22 of 239 comments (clear)

  1. Predictable, Really. by mfh · · Score: 5, Interesting

    Google's vision isn't truly understood by everyone, IMHO. Google knew that the Open Source community would fork and port Chrome anyway and that freed up time for developers to work out the system bugs and get the thing live. Releasing the source code is a redeemable action from the many gripes that flooded about Google not offering Linux or Mac support in Chrome on launch, among other things.

    Now I personally would like to see a fork that would upgrade Chrome to remove any significant Windows reliance. I don't trust Microsoft to put my interests first and therefore I don't like the idea of a browser that relies so heavily on Microsoft for security.

    --
    The dangers of knowledge trigger emotional distress in human beings.
    1. Re:Predictable, Really. by gardyloo · · Score: 5, Funny

      free as in beer
      but not free as in speech

      What of free from fear
      Of corporate over-reach?

      Yeah! Opera gives you corporate reach-around!

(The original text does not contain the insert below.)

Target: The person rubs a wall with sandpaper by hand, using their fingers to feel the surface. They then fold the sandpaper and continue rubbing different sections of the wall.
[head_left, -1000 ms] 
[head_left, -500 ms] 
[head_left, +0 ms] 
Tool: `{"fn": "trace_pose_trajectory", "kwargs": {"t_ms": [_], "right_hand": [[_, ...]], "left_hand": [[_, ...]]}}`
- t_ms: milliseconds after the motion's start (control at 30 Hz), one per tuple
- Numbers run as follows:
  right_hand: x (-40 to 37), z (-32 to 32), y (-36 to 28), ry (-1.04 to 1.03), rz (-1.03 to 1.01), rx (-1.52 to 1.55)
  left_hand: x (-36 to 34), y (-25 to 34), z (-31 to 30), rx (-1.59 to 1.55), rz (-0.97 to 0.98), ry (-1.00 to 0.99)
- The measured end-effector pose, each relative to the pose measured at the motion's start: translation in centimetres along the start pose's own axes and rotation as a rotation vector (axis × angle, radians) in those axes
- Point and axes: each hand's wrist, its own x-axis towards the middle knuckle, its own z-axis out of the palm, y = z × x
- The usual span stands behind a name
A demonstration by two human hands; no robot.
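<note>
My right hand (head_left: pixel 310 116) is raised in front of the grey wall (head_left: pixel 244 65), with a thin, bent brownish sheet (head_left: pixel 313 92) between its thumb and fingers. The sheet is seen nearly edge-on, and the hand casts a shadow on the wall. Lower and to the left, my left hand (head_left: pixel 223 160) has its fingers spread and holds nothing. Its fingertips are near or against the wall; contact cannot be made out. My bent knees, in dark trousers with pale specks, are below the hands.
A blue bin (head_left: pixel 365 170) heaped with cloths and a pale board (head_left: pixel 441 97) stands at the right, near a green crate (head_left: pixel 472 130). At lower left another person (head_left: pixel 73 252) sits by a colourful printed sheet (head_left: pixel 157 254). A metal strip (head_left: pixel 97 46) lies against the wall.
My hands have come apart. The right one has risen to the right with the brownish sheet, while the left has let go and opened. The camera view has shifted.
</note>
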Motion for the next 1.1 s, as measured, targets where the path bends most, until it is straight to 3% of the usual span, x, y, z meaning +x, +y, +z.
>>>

    2. Re:Predictable, Really. by hentaidan · · Score: 5, Insightful

      Mac and Linux users should reject Windows applications and games. If they can't, they should question their OS of choice.

      Why should anyone restrict themselves to native applications when they don't have to?

      Ever heard of the best of both worlds?

    3. Re:Predictable, Really. by plover · · Score: 5, Insightful

      free as in beer but not free as in speech

      What of free from fear Of corporate over-reach?

      I'm getting pretty sick of the whole "drunk as in beer, not as in scotch" disclaimer crap. Everything has its limits, and petty squabbles about "mine is freer than yours" serve only to enrage a flock of wannabe first amendment lawyers. They fill the blog'O'sphere with masturbatory rants about "you published your peanut butter without my chocolate disclaimer!"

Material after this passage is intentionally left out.